Five connected stories about a murderous old Swedish lady.

Maud has a good thing going. At age 88, she’s lived in a large apartment rent-free for 70 years because of a clause in an old contract. Never married, she loves to travel alone and to be alone. In the first story, "An Elderly Lady Has Accommodation Problems," a rare event happens: Her doorbell rings. Jasmin Schimmerhof, a 40-year-old avant-garde artist who lives in the building, stops by to say hello. The daughter of celebrities, her past includes drugs, multiple divorces, and tragedy. Her current art project strives to “unmask the domineering tactics of the patriarchy,” meaning that her small apartment is filled with phalluses—some even hanging from the ceiling. She is delightfully overbearing as she constantly tries to weasel her way into Maud’s good graces. But Maud isn’t stupid or senile, and she knows Jasmin is up to something. Once Maud figures out what it is, her solution is drastic, funny, and final. Maud is a seasoned world traveler who once, at age 18, had been engaged to Lt. Gustaf Adelsiöö. He’d emphatically broken off their engagement on learning her family wasn’t rich. Now, in “An Elderly Lady on Her Travels,” she reads in the newspaper that he is a wealthy 90-year-old widower about to marry the 55-year-old Zazza, whom ex-teacher Maud knows as her long-ago student, a schemer and a failed soft-core porn actress.

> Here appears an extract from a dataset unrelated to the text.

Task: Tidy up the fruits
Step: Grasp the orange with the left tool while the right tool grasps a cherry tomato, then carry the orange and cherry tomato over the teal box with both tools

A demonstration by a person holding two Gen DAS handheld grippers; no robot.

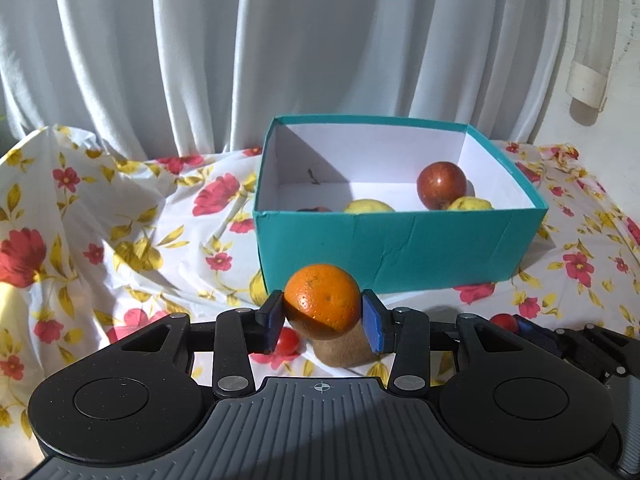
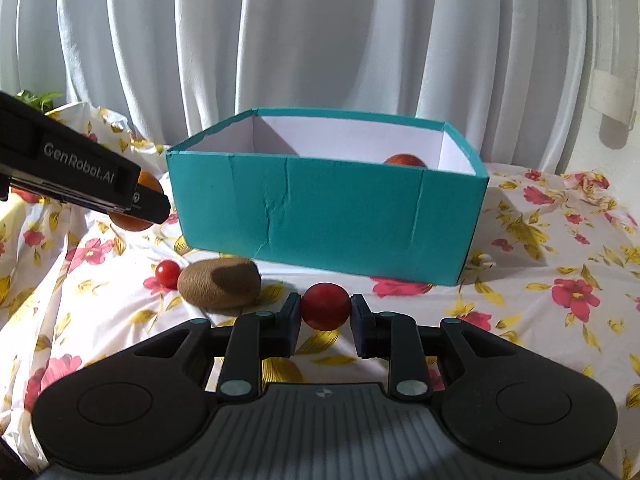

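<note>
My left gripper (image 1: 323,312) is shut on an orange (image 1: 322,300) and holds it above the cloth, in front of the teal box (image 1: 396,252). My right gripper (image 2: 325,312) is shut on a small red fruit (image 2: 325,306) just in front of the box (image 2: 328,216). A brown kiwi (image 2: 219,282) and a small red tomato (image 2: 168,273) lie on the cloth before the box. Inside the box are a red apple (image 1: 441,185) and two yellow fruits (image 1: 369,205). The left gripper with the orange shows at the left of the right wrist view (image 2: 138,204).
A floral cloth (image 1: 120,220) covers the table, bunched up at the left. White curtains (image 1: 280,40) hang behind. A white pipe (image 1: 588,80) stands at the far right. The right gripper's tip shows in the left wrist view (image 1: 532,330).
</note>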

When Maud arranges to get near her at a spa and then overhears Zazza’s plans to take control of Gustaf’s estate, Maud devises an emphatic countermeasure. And then in “An Elderly Lady Seeks Peace at Christmastime,” she deals with “The Problem” in the apartment above her. Maud’s murders always have plausible motives, and she is a sympathetic character as long as one keeps a safe distance. Each story takes its sweet time to develop and concludes with a juicy dose of senior justice.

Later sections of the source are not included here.